In times of “Fake-News” and Russian disinformation campaigns it can be hard to figure out whom to trust. Regular citizen from all over the world now use their skills and publicly available data and do research on their own, with stunning results. Highly interesting documentary that shows how important it is to maintain a healthy portion of skepticism, and what big impact a small group of people can have.
22. “IRIS: A Space Opera By Justice” (10/10)
Directed by Andre Chemetoff, Armand Beraud
“IRIS” is a film adaptation of Justice’s “Women World Wide” live show from 2017 to 2018, which is widely regarded as the greatest live electronic concert created. Recorded in an empty and invisible space, “IRIS” focuses on the impressive production and music.

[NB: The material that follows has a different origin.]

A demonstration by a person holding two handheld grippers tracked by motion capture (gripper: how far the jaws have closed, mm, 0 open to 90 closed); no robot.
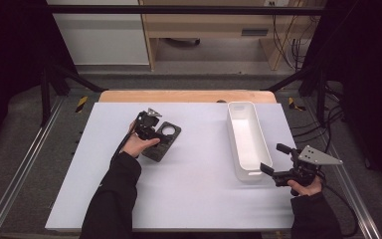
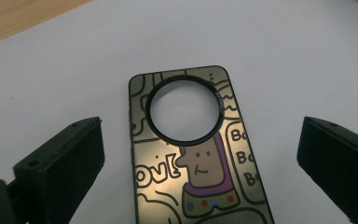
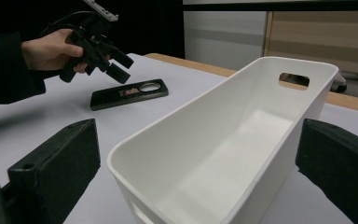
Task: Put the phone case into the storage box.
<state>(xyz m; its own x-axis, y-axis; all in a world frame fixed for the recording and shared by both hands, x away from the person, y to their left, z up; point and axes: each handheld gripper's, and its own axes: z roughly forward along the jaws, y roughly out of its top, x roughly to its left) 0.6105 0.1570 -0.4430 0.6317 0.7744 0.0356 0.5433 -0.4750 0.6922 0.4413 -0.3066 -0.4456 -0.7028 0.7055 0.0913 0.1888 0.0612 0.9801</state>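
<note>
The left gripper (image 2: 193, 154) has its jaws spread wide, one on each side of the phone case (image 2: 198, 154), poised above it but not touching; the case lies flat on the white table (image 1: 189, 189), its round camera opening facing up; the right gripper (image 1: 274, 159) waits with jaws likewise apart at the near end of the white bin (image 1: 246, 139), which holds nothing; judging by this, the grasp is not yet made, and lifting and any transfer remain.

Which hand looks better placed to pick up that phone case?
Probably the left. The left gripper hangs open right above the phone case, jaws either side. The right gripper is open by the white bin, far away.
</note>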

This is a must-see for anyone who likes electronic music, impressive light choreographies, or space graphics. This is simply the best lightshow I have seen in my life. Also, they announced in the Q&A that they don’t plan to publish it widely but rather make it an event at selected theaters. If you have the chance to watch it, don’t hesitate! It might be your only chance to watch this brilliant concert film!
23. “Salvage” (7/10)
Directed by Amy C. Elliot
The Yellowknife dump, and its massive unrestricted salvage area, has played a central role in this remote Canadian city’s civic and social life. Can a colorful group of thrifty locals save it from city bureaucrats determined to close it down?

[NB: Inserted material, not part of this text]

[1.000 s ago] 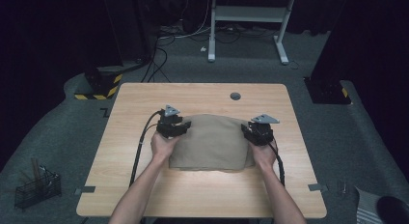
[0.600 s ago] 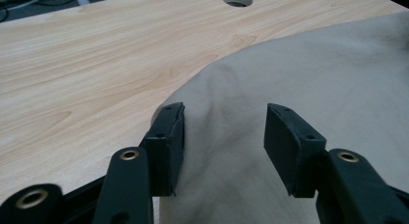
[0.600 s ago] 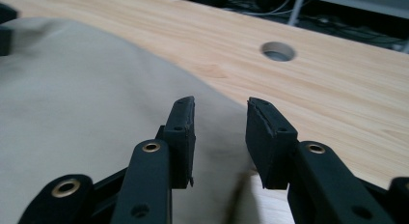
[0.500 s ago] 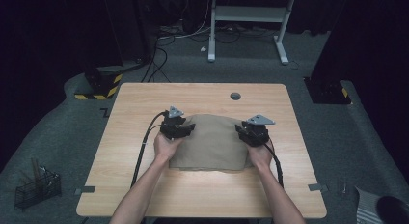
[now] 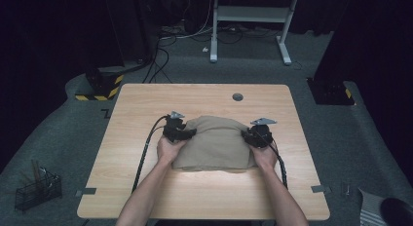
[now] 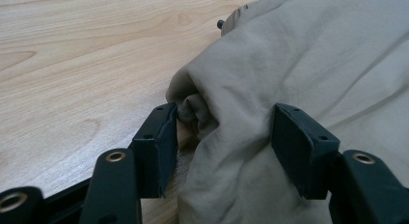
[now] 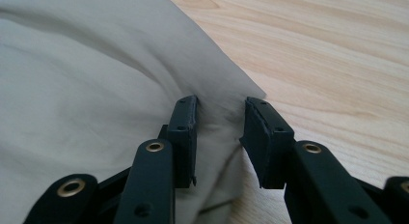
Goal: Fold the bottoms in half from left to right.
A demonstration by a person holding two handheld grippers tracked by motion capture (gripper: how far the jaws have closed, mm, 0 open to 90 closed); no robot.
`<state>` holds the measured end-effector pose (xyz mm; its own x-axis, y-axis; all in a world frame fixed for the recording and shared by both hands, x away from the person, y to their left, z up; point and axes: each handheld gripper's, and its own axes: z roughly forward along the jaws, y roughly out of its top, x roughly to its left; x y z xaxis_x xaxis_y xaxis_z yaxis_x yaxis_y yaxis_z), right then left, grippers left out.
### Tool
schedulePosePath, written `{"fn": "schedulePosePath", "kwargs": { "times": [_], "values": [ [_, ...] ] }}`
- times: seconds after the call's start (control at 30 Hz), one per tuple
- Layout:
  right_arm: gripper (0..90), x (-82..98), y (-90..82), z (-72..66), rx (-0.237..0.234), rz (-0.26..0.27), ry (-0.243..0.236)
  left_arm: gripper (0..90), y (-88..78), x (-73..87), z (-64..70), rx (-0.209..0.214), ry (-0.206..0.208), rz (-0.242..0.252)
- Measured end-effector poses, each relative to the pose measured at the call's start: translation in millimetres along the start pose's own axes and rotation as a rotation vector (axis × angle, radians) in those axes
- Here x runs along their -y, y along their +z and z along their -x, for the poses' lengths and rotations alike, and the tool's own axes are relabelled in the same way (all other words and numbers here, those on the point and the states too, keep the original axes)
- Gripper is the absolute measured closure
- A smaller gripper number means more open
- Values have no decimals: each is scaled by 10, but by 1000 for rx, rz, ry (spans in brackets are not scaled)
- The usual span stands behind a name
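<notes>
High view shows the folded beige garment mid-desk, where the left gripper, its jaws just widening, loosely straddles a bunched edge while the right gripper pinches the opposite edge; next likely release and smoothing.

The wooden table stands on grey carpet, its pale top bare toward the near edge. A small round grommet sits near the far edge of the tabletop. On the floor off the table's near left corner rests a black wire basket with some sticks in it. Past the far left corner lies a block with yellow and black hazard stripes, cables trailing beside it. Farther back stands a white metal frame on two feet.
</notes>
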<state>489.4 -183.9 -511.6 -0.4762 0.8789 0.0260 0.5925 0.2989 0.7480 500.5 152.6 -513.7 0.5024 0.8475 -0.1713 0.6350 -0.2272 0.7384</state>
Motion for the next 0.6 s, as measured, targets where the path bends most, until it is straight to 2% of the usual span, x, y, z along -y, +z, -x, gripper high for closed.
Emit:
{"fn": "schedulePosePath", "kwargs": {
  "times": [0.13,0.27,0.33,0.4,0.47,0.6],
  "values": [
    [645,5,-4,20,12,-6,6,407,-43,-16,-31,4,-16,5],
    [633,-5,-69,6,20,7,7,407,-181,-42,9,-15,22,34],
    [621,-20,-143,-10,19,33,-5,397,-277,-51,30,-12,40,47],
    [612,-26,-238,-29,6,65,5,389,-350,-44,49,-12,53,60],
    [606,-18,-316,-63,-9,89,2,383,-421,-20,82,5,49,75],
    [594,31,-432,-160,-37,101,-21,367,-493,66,185,31,76,61]
  ]
}}
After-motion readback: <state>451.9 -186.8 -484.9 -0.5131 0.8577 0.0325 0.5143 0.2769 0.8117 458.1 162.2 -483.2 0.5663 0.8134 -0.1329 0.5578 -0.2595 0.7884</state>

This was rather a TV-documentary and only an hour long, but it had heart and told a nice story of a dying generation that rather fixes or reuses something than throwing it away, as well as a little David-vs-Goliath story.
24. “Stuber” (7/10)
Directed by Michael Dowse, written by Tripper Clancy, with Kumail Nanjiani, Dave Bautista
When a mild-mannered Uber driver picks up a cop hot on the trail of a brutal killer, he’s thrust into a harrowing ordeal where he has to keep his wits, his life, and his five-star-rating.

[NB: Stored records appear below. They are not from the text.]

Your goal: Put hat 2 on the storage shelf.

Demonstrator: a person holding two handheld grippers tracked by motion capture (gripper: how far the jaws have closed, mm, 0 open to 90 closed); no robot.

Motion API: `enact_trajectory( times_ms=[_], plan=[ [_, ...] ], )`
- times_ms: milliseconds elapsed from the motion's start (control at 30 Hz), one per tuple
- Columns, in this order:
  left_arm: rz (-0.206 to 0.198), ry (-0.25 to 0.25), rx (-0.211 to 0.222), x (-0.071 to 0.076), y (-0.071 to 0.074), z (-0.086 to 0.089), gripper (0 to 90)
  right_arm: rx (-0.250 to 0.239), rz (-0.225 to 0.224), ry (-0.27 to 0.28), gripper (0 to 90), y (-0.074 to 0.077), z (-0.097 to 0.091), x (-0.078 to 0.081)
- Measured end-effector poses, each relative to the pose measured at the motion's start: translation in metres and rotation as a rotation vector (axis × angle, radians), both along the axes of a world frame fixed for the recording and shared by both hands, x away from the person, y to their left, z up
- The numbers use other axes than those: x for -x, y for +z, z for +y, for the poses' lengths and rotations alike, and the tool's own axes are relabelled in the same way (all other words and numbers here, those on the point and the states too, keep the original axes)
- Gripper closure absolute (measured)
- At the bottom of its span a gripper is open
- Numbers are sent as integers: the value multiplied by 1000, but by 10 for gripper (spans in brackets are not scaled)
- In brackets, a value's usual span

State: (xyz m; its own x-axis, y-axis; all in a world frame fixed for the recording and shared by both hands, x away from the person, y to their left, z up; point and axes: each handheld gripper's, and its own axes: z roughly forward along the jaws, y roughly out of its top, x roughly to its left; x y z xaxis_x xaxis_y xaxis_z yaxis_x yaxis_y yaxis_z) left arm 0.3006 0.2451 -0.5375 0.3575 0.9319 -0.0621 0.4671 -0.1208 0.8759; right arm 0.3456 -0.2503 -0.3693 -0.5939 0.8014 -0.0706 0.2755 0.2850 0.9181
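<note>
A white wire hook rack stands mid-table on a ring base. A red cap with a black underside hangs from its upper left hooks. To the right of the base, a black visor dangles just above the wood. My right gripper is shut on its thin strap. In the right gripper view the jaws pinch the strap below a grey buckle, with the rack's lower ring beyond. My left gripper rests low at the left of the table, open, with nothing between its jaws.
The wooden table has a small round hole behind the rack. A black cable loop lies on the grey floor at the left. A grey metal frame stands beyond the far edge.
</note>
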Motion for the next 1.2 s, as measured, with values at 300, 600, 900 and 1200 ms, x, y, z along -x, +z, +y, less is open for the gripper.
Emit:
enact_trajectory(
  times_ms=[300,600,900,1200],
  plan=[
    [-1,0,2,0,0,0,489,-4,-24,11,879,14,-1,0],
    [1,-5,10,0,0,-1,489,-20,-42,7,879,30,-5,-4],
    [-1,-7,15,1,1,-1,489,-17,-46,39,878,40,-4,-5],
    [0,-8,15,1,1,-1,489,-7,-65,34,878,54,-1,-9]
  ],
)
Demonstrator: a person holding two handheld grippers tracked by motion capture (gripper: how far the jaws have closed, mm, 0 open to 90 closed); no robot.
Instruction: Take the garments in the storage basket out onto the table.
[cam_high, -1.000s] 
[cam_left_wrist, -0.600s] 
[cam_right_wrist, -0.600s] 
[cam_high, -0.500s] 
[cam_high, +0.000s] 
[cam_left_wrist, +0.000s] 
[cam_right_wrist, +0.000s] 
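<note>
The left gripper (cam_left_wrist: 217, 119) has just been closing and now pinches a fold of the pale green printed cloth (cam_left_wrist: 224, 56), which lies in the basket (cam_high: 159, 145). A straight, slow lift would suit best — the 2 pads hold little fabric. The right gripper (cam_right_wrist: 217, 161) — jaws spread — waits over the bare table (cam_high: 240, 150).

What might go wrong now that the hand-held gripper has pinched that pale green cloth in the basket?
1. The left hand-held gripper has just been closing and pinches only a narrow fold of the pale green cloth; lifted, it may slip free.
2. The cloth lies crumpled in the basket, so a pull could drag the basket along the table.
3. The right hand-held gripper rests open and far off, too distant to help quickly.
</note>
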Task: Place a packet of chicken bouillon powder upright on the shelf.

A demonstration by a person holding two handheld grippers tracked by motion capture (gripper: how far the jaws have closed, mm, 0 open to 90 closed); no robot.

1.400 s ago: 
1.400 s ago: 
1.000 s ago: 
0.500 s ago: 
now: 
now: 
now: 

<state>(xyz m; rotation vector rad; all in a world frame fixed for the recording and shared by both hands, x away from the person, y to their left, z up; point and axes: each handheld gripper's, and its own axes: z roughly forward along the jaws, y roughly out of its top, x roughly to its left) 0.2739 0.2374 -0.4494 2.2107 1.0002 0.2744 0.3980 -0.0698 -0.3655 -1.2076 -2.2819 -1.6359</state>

“Stuber” is another movie in this year’s selection that is a product of its time. While Austin is already covered in rental scooters, the Uber-hype finally reaches the big screen. This film is ok, and fans of the actors will love it, but similar to “Good Boys” it doesn’t explore its full potential, but is mostly saved by funny performances from its main cast. The hand-made action and refusal of gross-out-jokes make it a good watch for a Sunday afternoon.
25. “Us” (9/10)
Written and directed by Jordan Peele, with Lupita Nyong’o, Winston Duke, Elizabeth Moss, Tim Heidecker
“Us” pits an average American family against a terrifying opponent: doppelgängers of themselves.
Need I say more? This film is already in everybody’s mind, only to be outrun in interest now by the last season of “Game of Thrones.” I liked it just as much as “Get Out,” and it will be interesting to see if Jordan Peele can repeat the insane success of his previous movie; it’d be well deserved.
26. “Apollo 11” (10/10)
Directed by Todd Douglas Miller
A look at the Apollo 11 mission to land on the moon led by commander Neil Armstrong and pilot Buzz Aldrin.
Completely assembled from original Apollo footage and without any narration, this brilliant documentary serves as a time capsule for us who weren’t born yet when humans first set foot on the moon. It’s fascinating how far we got with so little; today every smart phone exceeds the computing power of back then! A must watch!
27. “Pet Sematary” (6/10)
Directed by Stefan Kölsch, Dennis Widmyer, written by Jeff Buhler, with Jason Clarke, Amy Seimetz, John Lithgow
Sometimes dead is better: Another adaptation of Stephen King’s mega bestseller tells the story of a father, that is pushed beyond the extreme by the grief for his family.
This is just another uninspired remake/adaptation that no one asked for. It moves away from the themes of the book and doesn’t add much that the first movie already had. Filmmaking off the racks, SXSW would have deserved a better closing movie this year, I recommend rather reading the book instead, that is pure horror!